● **PROBLEM DESCRIPTION**:
The data is to be repeated exactly, with the images removed.

BEGIN RECORDED DATA

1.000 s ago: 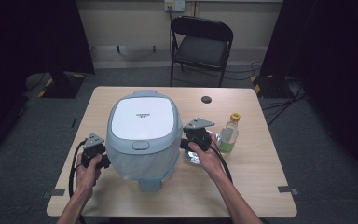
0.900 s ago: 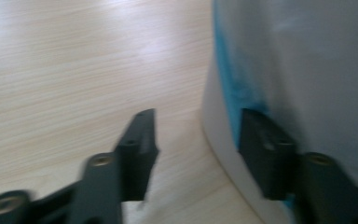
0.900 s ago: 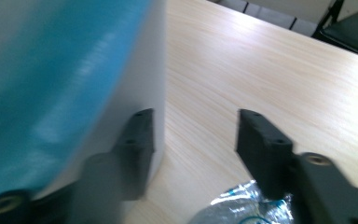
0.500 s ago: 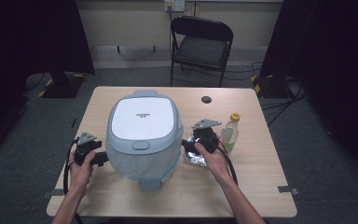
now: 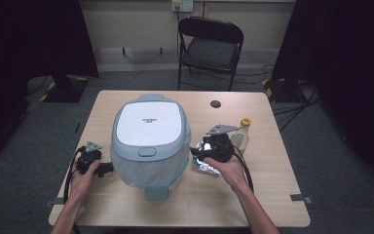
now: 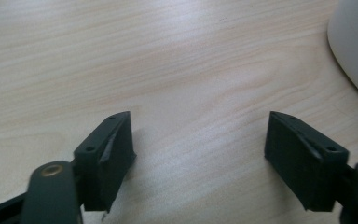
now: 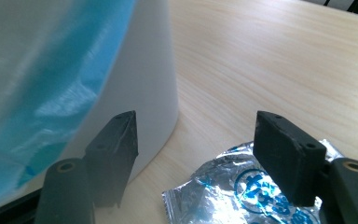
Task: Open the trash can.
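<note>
my right claw (image 7: 193, 140) hangs low over the table (image 5: 268, 195) with its jaws spread wide and nothing between them; a crumpled silver foil packet (image 7: 242, 191) printed in blue lies flat on the wood just beneath and partly under the far jaw. in the high view that claw (image 5: 209, 153) sits right over the packet (image 5: 205, 165), close beside the big white and grey bin (image 5: 151, 141), whose curved wall and blue liner bag (image 7: 42, 79) rise just beyond my near jaw. my left claw (image 6: 200, 154) is also wide open and empty, hovering over bare wood on the other side of the bin, with only the bin's white edge (image 6: 354, 51) at the corner of its view. the bin's lid (image 5: 148, 124) is shut, and a small bottle with a yellow cap (image 5: 241, 136) stands behind my right hand (image 5: 226, 168). as i judge it, the job is barely begun: the packet is not yet gripped, the lid is not yet opened, and nothing has gone in. what seems left is to close on the packet, get the lid up and drop it inside.
</note>
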`<state>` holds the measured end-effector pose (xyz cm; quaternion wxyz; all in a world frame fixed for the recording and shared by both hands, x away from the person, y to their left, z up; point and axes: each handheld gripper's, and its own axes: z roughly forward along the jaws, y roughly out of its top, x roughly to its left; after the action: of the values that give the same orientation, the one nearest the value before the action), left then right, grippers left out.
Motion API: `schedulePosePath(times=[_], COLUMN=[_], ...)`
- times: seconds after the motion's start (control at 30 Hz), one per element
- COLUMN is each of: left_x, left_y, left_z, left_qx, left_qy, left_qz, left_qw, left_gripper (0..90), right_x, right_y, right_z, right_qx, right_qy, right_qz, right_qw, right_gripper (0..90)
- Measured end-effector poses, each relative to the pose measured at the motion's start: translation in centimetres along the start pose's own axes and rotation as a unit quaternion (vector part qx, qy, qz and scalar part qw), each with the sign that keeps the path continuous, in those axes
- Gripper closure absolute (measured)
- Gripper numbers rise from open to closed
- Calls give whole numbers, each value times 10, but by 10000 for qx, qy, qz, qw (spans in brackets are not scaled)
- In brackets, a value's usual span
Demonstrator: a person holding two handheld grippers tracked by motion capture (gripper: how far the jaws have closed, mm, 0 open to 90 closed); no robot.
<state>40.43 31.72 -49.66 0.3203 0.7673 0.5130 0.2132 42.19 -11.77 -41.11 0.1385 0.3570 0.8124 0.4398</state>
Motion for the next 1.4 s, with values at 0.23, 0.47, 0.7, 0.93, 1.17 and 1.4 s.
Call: schedulePosePath(times=[0.23,0.47,0.7,0.93,1.17,1.4], left_x=[1,0,-10,-12,-12,-12], left_y=[-5,-5,-1,-1,-1,-1], left_z=[3,3,8,8,8,8], left_qx=[-203,-201,-82,-75,-74,-76], left_qy=[29,3,-198,-150,-149,-157], left_qz=[-29,4,198,164,167,156], left_qw=[9998,9998,9996,9997,9997,9997], left_gripper=[151,147,45,35,35,35], right_x=[-5,0,12,19,32,53], right_y=[12,21,39,51,68,87], right_z=[-21,-42,-69,-82,-93,-92], right_qx=[-200,-494,-831,-1160,-1518,-1562], right_qy=[61,332,641,800,1222,1534], right_qz=[41,65,-93,-290,-353,-634], right_qw=[9998,9982,9944,9896,9802,9737], right_gripper=[370,477,630,761,838,900])
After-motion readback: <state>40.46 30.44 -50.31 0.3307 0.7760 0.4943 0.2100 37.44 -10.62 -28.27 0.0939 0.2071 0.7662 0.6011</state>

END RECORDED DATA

● **WRITTEN RESPONSE**:
1.000 s ago: 
0.900 s ago: 
0.900 s ago: 
0.500 s ago: 
now: 
now: 
now: 
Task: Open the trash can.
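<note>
my right claw (image 7: 193, 140) hangs low over the table (image 5: 268, 195) with its jaws spread wide and nothing between them; a crumpled silver foil packet (image 7: 242, 191) printed in blue lies flat on the wood just beneath and partly under the far jaw. in the high view that claw (image 5: 209, 153) sits right over the packet (image 5: 205, 165), close beside the big white and grey bin (image 5: 151, 141), whose curved wall and blue liner bag (image 7: 42, 79) rise just beyond my near jaw. my left claw (image 6: 200, 154) is also wide open and empty, hovering over bare wood on the other side of the bin, with only the bin's white edge (image 6: 354, 51) at the corner of its view. the bin's lid (image 5: 148, 124) is shut, and a small bottle with a yellow cap (image 5: 241, 136) stands behind my right hand (image 5: 226, 168). as i judge it, the job is barely begun: the packet is not yet gripped, the lid is not yet opened, and nothing has gone in. what seems left is to close on the packet, get the lid up and drop it inside.
</note>
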`<state>` holds the measured end-effector pose (xyz cm; quaternion wxyz; all in a world frame fixed for the recording and shared by both hands, x away from the person, y to their left, z up; point and axes: each handheld gripper's, and its own axes: z roughly forward along the jaws, y roughly out of its top, x roughly to its left; after the action: of the values that give the same orientation, the one nearest the value before the action), left then right, grippers left out.
Motion API: `schedulePosePath(times=[_], COLUMN=[_], ...)`
- times: seconds after the motion's start (control at 30 Hz), one per element
- COLUMN is each of: left_x, left_y, left_z, left_qx, left_qy, left_qz, left_qw, left_gripper (0..90), right_x, right_y, right_z, right_qx, right_qy, right_qz, right_qw, right_gripper (0..90)
- Measured end-effector poses, each relative to the pose measured at the motion's start: translation in centimetres along the start pose's own axes and rotation as a unit quaternion (vector part qx, qy, qz and scalar part qw), each with the sign that keeps the path continuous, in those axes
- Gripper closure absolute (measured)
- Gripper numbers rise from open to closed
- Calls give whole numbers, each value times 10, but by 10000 for qx, qy, qz, qw (spans in brackets are not scaled)
- In brackets, a value's usual span
Demonstrator: a person holding two handheld grippers tracked by motion capture (gripper: how far the jaws have closed, mm, 0 open to 90 closed); no robot.
<state>40.43 31.72 -49.66 0.3203 0.7673 0.5130 0.2132 42.19 -11.77 -41.11 0.1385 0.3570 0.8124 0.4398</state>
Motion for the next 1.4 s, with values at 0.23, 0.47, 0.7, 0.93, 1.17 and 1.4 s.
Call: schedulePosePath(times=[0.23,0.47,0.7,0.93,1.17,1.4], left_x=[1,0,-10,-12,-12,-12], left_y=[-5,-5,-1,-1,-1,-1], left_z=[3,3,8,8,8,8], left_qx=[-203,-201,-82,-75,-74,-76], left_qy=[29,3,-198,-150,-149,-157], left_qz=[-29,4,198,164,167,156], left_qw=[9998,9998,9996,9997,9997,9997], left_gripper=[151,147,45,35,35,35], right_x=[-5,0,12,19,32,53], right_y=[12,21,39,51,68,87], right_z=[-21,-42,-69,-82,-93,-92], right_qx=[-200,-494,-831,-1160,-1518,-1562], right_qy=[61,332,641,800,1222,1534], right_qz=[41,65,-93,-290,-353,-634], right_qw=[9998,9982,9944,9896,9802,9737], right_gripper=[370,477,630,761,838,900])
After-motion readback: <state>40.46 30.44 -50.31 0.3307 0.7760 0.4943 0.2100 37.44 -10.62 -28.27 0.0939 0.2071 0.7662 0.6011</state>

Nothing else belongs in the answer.